As Bockscar flew toward Okinawa after the bombing, Sweeney did everything he could to conserve fuel. He lowered the speed of his propellers, while he lowered his altitude periodically to gravity to increase his speed rather than using his fuel. When he had Okinawa in sight, one of his engines gave out. After he was not able to get any control tower's attention, he fired off every single emergency flare he had in Bockscar, and his apparently strange act finally got someone attention, and made a safe landing quite literally on the last drops of fuel. As the B-29 aircraft was surrounded by fire trucks and ambulances (his display of flares signaled all kinds of emergencies), a high-level order came from Tinian Island, requiring the crews at Okinawa to give whatever Bockscar required for a return trip to Tinian.
George Weller, one of the first reporters to reach Nagasaki after the attack, and certainty the first western journalist to do so, compiled a report that was censored and would not become published until Jun 2005. In it, he noted:
Look at the pushed-in façade of the American consulate, three miles from the blast's center, or the face of the Catholic cathedral, one mile in the other direction, torn down like gingerbread, and you can tell that the liberated atom spares nothing in its way.
Epilogue
On the very same day of the Nagasaki bombing, the Soviet Union tore up her non-aggression pact with Japan and invaded the Japanese-held northeastern China. The triple shock of Hiroshima, Nagasaki, and the new front against Russia finally pushed Japan definitively toward settling for peace. Should Japan choose to continue the war, however, the United States expected to complete a third atomic bomb by late Aug or early Sep, with three more in Sep, and plans to use them were certainly being considered.

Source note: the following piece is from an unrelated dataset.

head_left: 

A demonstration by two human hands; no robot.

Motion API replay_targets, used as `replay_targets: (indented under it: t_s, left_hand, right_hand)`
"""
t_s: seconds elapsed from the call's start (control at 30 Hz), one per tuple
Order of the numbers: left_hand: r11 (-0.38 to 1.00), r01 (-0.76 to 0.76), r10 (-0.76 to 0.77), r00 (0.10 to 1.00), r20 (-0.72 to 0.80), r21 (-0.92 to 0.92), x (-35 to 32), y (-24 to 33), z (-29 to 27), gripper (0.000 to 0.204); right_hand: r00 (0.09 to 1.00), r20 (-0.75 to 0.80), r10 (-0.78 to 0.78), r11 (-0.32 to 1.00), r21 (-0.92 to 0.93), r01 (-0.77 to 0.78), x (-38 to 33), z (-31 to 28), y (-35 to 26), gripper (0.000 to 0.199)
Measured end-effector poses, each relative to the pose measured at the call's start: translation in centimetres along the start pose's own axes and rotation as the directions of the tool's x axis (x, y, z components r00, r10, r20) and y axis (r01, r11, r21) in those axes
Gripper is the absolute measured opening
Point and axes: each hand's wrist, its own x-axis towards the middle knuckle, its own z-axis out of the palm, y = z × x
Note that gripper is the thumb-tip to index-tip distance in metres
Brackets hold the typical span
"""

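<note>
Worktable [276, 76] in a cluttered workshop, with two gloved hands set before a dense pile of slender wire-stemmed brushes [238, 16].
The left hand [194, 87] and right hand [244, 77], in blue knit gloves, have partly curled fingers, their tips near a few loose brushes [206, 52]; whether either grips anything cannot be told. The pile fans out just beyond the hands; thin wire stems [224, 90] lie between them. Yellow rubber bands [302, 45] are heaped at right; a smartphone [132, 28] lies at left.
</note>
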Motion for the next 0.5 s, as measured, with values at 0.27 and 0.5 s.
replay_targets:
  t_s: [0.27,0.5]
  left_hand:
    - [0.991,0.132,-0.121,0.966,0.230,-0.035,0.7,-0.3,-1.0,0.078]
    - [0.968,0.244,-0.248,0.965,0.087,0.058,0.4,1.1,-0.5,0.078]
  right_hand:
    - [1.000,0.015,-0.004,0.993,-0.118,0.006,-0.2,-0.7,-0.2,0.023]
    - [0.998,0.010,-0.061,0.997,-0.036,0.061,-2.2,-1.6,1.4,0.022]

Recall that during the Nagasaki bombing, American scientists inserted an unsigned letter to Professor Ryokichi Sagane in the instruments that were dropped just prior to the bomb to record scientific data. The letter urged Sagane to advise Japanese leadership to surrender to avoid further atomic attacks. This letter actually did not get delivered to him until a month later. In 1949, American nuclear physicist Luis Alvarez who had been a friend of Sagane's from before the war revealed himself to be one of the authors of this letter; he met with Sagane and signed the letter.